História viva Na casa de número 169 da Rua Alvarenga Peixoto, o auxiliar de serviços Alex Garcia se mostra feliz ao ver, em obras, a casa onde viveu a sogra Aparecida dos Santos Rodrigues: “A intervenção é completa, inclui toda a estrutura, do piso à cobertura”, diz entusiasmado e feliz pela homenagem à memória.
Dentro das construções com grande movimentação de trabalhadores, a reportagem do Estado de Minas sentiu outra dimensão da antiga Vila Rica. Diante dos olhos, as paredes de pau a pique, as telhas antigas, os corredores como se fossem esqueletos que, aos poucos, recebem a massa da preservação. Atenta, Bel Gurgel explica que o projeto envolve 280 pessoas, incluindo alunos bolsistas, e contempla ações educativas a exemplo de oficinas de restauro voltadas para a comunidade, professores e alunos do ensino médio da cidade e região.

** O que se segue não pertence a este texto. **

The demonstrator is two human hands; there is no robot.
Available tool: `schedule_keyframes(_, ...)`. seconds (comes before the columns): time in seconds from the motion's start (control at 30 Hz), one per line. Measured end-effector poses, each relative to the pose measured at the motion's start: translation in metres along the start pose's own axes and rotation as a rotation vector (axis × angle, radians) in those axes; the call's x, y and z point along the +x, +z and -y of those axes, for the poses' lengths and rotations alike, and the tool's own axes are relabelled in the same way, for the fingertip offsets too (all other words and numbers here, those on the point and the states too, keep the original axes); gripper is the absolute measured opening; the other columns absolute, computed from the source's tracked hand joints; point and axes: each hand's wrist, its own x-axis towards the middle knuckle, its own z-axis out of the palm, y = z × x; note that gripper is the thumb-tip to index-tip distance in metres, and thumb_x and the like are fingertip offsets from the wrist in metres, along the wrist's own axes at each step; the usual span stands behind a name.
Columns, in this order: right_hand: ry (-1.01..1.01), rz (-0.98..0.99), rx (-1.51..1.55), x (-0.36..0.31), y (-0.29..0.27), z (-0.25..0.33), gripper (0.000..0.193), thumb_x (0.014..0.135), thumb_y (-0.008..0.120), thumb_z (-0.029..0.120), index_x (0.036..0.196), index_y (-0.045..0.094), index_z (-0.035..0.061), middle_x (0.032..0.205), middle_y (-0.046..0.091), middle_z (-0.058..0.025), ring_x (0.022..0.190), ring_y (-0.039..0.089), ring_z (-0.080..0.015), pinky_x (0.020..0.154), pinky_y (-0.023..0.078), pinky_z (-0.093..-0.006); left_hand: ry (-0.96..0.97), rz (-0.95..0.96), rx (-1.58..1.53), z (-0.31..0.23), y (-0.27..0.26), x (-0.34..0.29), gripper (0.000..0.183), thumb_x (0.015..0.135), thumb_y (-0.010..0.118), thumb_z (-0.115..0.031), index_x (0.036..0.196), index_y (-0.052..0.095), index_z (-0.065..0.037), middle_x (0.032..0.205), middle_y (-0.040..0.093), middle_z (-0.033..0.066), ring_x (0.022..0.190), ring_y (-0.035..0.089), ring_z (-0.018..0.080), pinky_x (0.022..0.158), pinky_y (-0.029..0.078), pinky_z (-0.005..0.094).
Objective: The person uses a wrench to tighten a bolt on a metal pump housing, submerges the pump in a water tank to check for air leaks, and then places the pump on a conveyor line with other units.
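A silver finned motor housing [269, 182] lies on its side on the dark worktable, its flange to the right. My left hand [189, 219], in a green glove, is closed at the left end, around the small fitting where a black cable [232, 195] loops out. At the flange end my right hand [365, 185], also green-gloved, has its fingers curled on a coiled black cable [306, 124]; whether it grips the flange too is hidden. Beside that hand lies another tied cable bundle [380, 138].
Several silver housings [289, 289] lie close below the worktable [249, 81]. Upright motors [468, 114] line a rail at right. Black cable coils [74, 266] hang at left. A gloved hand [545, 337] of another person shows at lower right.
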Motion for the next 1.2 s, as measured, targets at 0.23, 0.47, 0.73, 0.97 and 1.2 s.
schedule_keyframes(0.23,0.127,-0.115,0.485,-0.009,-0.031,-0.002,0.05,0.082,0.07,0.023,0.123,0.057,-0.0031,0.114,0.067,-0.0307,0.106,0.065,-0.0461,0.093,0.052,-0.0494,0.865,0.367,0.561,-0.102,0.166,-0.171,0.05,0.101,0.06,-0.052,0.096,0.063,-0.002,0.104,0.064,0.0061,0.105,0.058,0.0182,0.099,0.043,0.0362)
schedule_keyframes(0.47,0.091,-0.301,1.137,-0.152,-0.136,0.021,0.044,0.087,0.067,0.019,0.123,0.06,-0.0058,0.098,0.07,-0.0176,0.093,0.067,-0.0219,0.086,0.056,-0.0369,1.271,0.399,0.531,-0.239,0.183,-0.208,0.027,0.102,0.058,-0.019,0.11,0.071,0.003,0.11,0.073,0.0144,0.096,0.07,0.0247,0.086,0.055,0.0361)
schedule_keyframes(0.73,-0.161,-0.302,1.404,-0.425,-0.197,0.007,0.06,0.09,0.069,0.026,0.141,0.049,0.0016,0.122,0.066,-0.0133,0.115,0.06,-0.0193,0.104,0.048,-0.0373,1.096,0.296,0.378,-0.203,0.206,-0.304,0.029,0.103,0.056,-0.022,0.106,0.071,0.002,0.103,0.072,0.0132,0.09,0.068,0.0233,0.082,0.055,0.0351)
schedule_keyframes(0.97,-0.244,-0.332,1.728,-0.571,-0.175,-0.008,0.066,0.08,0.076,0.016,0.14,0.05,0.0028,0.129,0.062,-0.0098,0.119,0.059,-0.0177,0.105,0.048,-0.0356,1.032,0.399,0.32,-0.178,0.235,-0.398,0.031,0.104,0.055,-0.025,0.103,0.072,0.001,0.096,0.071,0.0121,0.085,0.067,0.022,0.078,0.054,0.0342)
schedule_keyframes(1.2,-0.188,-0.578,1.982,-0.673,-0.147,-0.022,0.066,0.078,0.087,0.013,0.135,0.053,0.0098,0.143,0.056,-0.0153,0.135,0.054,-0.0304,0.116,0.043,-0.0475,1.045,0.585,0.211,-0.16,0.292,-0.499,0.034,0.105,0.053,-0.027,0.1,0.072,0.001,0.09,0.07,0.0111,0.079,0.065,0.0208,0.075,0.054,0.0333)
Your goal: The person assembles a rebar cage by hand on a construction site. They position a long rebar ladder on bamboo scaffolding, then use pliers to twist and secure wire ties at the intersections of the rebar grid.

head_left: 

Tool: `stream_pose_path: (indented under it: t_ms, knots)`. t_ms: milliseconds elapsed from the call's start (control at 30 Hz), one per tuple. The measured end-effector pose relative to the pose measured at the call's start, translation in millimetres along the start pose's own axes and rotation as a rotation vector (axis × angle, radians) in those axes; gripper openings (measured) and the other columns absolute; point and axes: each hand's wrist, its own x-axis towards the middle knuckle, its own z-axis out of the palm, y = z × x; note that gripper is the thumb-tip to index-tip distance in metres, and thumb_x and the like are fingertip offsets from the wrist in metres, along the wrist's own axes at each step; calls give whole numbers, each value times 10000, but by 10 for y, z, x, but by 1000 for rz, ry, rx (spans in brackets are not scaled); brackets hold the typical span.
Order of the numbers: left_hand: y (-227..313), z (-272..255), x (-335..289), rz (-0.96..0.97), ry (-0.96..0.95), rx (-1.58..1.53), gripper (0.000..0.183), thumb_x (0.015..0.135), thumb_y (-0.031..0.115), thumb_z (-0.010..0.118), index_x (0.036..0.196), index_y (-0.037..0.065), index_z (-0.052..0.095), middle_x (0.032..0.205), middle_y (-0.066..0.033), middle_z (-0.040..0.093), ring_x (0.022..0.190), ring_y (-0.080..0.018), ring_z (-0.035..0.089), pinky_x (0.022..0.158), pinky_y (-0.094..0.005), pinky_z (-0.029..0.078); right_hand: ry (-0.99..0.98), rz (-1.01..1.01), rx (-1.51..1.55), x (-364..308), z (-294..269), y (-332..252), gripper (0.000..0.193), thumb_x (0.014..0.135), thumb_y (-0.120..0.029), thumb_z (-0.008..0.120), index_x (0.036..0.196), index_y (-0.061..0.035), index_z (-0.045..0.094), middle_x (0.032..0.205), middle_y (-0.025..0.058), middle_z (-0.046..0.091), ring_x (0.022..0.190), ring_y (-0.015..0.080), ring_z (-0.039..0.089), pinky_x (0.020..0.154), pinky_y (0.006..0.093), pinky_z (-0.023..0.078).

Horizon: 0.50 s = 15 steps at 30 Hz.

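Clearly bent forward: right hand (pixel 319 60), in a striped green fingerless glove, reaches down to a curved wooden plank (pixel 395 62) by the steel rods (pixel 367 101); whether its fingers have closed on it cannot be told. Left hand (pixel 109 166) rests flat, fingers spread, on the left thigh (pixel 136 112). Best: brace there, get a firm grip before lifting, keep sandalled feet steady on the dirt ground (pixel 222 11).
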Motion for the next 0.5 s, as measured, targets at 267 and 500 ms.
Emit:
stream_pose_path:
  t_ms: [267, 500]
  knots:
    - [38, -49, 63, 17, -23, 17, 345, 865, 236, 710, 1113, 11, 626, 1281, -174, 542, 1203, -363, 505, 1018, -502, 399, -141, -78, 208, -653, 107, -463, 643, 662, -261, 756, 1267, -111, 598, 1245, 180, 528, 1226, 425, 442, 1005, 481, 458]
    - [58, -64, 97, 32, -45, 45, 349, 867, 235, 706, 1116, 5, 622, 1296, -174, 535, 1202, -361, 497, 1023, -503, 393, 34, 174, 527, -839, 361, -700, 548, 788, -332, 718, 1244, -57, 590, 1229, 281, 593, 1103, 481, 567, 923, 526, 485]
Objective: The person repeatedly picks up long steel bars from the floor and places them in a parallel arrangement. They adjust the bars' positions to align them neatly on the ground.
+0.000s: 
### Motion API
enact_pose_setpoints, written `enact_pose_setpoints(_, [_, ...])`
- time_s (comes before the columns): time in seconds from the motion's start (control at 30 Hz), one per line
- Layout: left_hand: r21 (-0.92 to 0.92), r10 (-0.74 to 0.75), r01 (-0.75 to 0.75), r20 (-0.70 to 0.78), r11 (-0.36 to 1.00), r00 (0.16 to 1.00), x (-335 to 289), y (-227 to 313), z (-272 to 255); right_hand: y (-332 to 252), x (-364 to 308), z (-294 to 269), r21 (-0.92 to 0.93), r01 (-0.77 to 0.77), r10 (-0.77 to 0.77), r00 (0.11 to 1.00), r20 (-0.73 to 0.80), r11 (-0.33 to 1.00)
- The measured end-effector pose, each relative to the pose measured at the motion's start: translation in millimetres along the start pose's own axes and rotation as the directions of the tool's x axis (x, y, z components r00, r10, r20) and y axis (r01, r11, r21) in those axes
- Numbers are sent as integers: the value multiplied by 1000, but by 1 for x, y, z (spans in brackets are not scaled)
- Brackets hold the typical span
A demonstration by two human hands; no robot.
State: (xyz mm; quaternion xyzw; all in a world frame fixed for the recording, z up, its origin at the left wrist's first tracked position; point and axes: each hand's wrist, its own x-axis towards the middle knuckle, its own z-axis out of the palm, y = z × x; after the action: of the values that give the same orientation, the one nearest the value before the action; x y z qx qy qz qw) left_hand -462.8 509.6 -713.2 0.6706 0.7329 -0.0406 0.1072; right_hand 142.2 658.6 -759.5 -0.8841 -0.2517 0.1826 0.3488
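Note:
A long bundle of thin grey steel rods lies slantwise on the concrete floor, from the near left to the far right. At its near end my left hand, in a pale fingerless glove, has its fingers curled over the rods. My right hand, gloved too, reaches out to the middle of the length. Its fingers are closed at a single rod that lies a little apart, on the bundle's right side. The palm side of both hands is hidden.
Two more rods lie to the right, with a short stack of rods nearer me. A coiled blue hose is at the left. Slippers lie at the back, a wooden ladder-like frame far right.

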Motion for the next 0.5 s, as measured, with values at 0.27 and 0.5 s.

As oficinas contaram com aporte pedagógico de carpinteiros, pedreiros, pintores e instaladores com atuação na área dos ofícios tradicionais, além de tecnólogos, pesquisadores e professores – os dois últimos, via parceria com o curso de Conservação e Restauração de Bens Imóveis do IFMG – campus Ouro Preto.
Satisfeita com a oportunidade, Yara Ferreira, de 22 anos, formada na Fundação de Artes de Ouro Preto (Faop) e atualmente cursando o IFMG, está em seu primeiro trabalho e espera que outros surjam. É visível o entusiasmo da jovem que se movimenta com interesse nos espaços edificados em tempos coloniais. “Aprender na prática e trabalhar para o bem do nosso patrimônio é chance única”, disse.
Mais segurança Já na casa número 480, Elaíne Sales, mãe de dois filhos, não continha a ansiedade na véspera de se mudar para a casa da filha. “Considero essa restauração um presente. A gente cuida, é um imóvel de muitos anos, mas, agora, ficamos mais seguros”, observou cheia de alegria, embora já imaginando o dia do retorno.
O nome do projeto, BomSerá, vem de bom-será ou bonserá, em referência à construção típica do século 18, presente nas cidades do Ciclo do Ouro, em Minas, entre elas Ouro Preto, Mariana, Sabará e Caeté. Conforme os estudos, trata-se de edificações de grande valor histórico, cuja principal característica é o uso de “parede-e-meia”, ou uma coladinha a outra. As casas foram construídas a partir de uma única estrutura e divididas em várias residências.
As ações do BomSerá têm apoio do Ministério do Turismo, Instituto Cultural Vale e o IA – Instituto de Arte Contemporânea de Ouro Preto como gestor.
Restauradores lutam pelo reconhecimento da profissão
Os restauradores e conservadores de bens culturais lutam pelo reconhecimento legal da profissão, ainda mais no momento em que projeto de lei nesse sentido está sendo examinado pelo Congresso Nacional. Na Semana do Patrimônio Cultural do Brasil, o prefeito de Ouro Preto, Angelo Oswaldo, enviou mensagem ao Legislativo destacando a relevância do ofício. "A manifestação traduz o reconhecimento da Cidade Monumento Mundial aos profissionais que tanto contribuem para sua adequada conservação". Ele destacou que o município conta com o pioneiro centro de formação de restauradores sediado na Fundação de Arte de Ouro Preto (Faop) e o curso de conservação e restauro do Instituto Federal de Minas Gerais (IFMG).